SP-MIDI (Scalable Polyphony MIDI) — 3GPP Glossary

A 3GPP-adapted version of the MIDI (Musical Instrument Digital Interface) protocol for mobile networks. It enables efficient transmission of polyphonic musical data, allowing ringtones and audio services to scale sound quality based on the receiving device's capabilities and network conditions.

Description

Scalable Polyphony MIDI (SP-MIDI) is a mobile-optimized audio service technology standardized by 3GPP, detailed in specifications such as 26.140 (codec), 26.141 (conformance), and 26.234 (transports). It is based on the industry-standard MIDI protocol but incorporates critical adaptations for the constrained and variable environment of wireless communication. SP-MIDI defines a structured method to encode musical performances as a sequence of events (note-ons, note-offs, program changes, control changes) that is highly compact compared to sampled audio. The core innovation is its 'scalability' feature, where a single musical composition contains multiple, prioritized instrument tracks or channels.

The architecture of an SP-MIDI service involves a content creator, a network server, and a receiving UE. The content is authored using the General MIDI (GM) or Mobile DLS (Downloadable Sounds) Level 2 sound set as a baseline. The scalability is implemented through a 'Channel Priority Table' embedded in the MIDI file. This table assigns a priority level (e.g., 0-15) to each of the 16 MIDI channels. The receiving device, which may have limited polyphony (the number of simultaneous notes it can synthesize, e.g., 4, 16, or 24 voices), uses this table to dynamically adapt playback. If the device's polyphony capability is lower than the number of active notes in the composition, it will mute or disable the notes on the lowest-priority channels first, ensuring the most critical melodic and rhythmic elements are always heard.

How it works in practice: When an SP-MIDI file is delivered to a UE (e.g., as a ringtone download via MMS or streaming), the device's media player parses the file header to read the Channel Priority Table and identifies its own hardware polyphony limit. During playback, the synthesizer engine monitors the number of concurrently active notes. As this number approaches the device's limit, the scheduler begins to drop notes scheduled to sound on channels with the lowest priority numbers. This happens in real-time, providing a graceful degradation of audio richness rather than a complete failure or distortion. The protocol also supports downloadable sound banks (DLS) to ensure consistent timbre across different devices, although the primary focus is on structural scalability of polyphony.

Purpose & Motivation

SP-MIDI was created in 3GPP Release 8 to solve the problem of delivering rich, polyphonic ringtones and audio services across a highly fragmented ecosystem of mobile handsets with vastly different audio capabilities. Before SP-MIDI, monophonic ringtones or proprietary formats led to inconsistent user experiences, and polyphonic MIDI files could sound broken or silent on devices with insufficient synthesizer voices. The mobile industry needed a standardized, forward-compatible format that would allow content creators to author a single piece of music that could sound acceptable on both a basic 4-voice phone and a premium 64-voice smartphone.

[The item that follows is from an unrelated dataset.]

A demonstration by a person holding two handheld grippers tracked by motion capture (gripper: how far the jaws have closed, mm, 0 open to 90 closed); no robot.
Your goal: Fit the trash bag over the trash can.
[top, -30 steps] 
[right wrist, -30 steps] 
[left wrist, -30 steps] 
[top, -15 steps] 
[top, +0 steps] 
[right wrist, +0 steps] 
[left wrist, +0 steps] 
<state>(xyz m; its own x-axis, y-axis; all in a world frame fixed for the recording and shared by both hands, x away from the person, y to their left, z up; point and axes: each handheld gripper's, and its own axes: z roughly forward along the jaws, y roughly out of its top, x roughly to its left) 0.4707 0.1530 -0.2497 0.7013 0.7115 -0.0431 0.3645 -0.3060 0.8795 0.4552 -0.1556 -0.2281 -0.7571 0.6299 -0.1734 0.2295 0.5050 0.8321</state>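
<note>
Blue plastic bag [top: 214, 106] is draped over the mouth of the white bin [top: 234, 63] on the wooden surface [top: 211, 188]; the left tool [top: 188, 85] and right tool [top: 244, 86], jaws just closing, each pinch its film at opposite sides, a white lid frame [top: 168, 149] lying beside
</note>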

The motivation stemmed from the booming market for personalized ringtones in the 2000s. Network operators and content providers wanted a reliable service where a purchased ringtone would work predictably on any subscriber's phone. SP-MIDI addressed the limitations of static MIDI by introducing intelligence at the playback device. Instead of the network needing to know every device's capability and transcode content accordingly, the intelligence was pushed to the edge—the file itself carried the prioritization rules, and the device performed the adaptation. This reduced network processing complexity and storage needs for multiple asset versions, while guaranteeing a baseline acceptable playback experience, thus protecting revenue streams for content services.

Key Features

Dynamic polyphony adaptation based on device capability
Embedded Channel Priority Table (0-15) for graceful degradation
Based on General MIDI and Mobile DLS Level 2 sound sets
Extremely low bandwidth consumption compared to sampled audio
Support for downloadable sound banks for timbre consistency
Standardized transport over 3GPP packet-switched streaming (PSS) and MMS

Evolution Across Releases

Rel-8 Initial

Initial standardization of the Scalable Polyphony MIDI codec and its integration into 3GPP services. Defined the core Channel Priority Table mechanism, file format structure, and conformance points, establishing it as the recommended format for polyphonic ringtones and audio clips in mobile networks.

TS 26.140 TS 26.141 TS 26.234

Defining Specifications

Specification	Title
TS 26.140	3GPP TS 26.140
TS 26.141	3GPP TS 26.141
TS 26.234	3GPP TS 26.234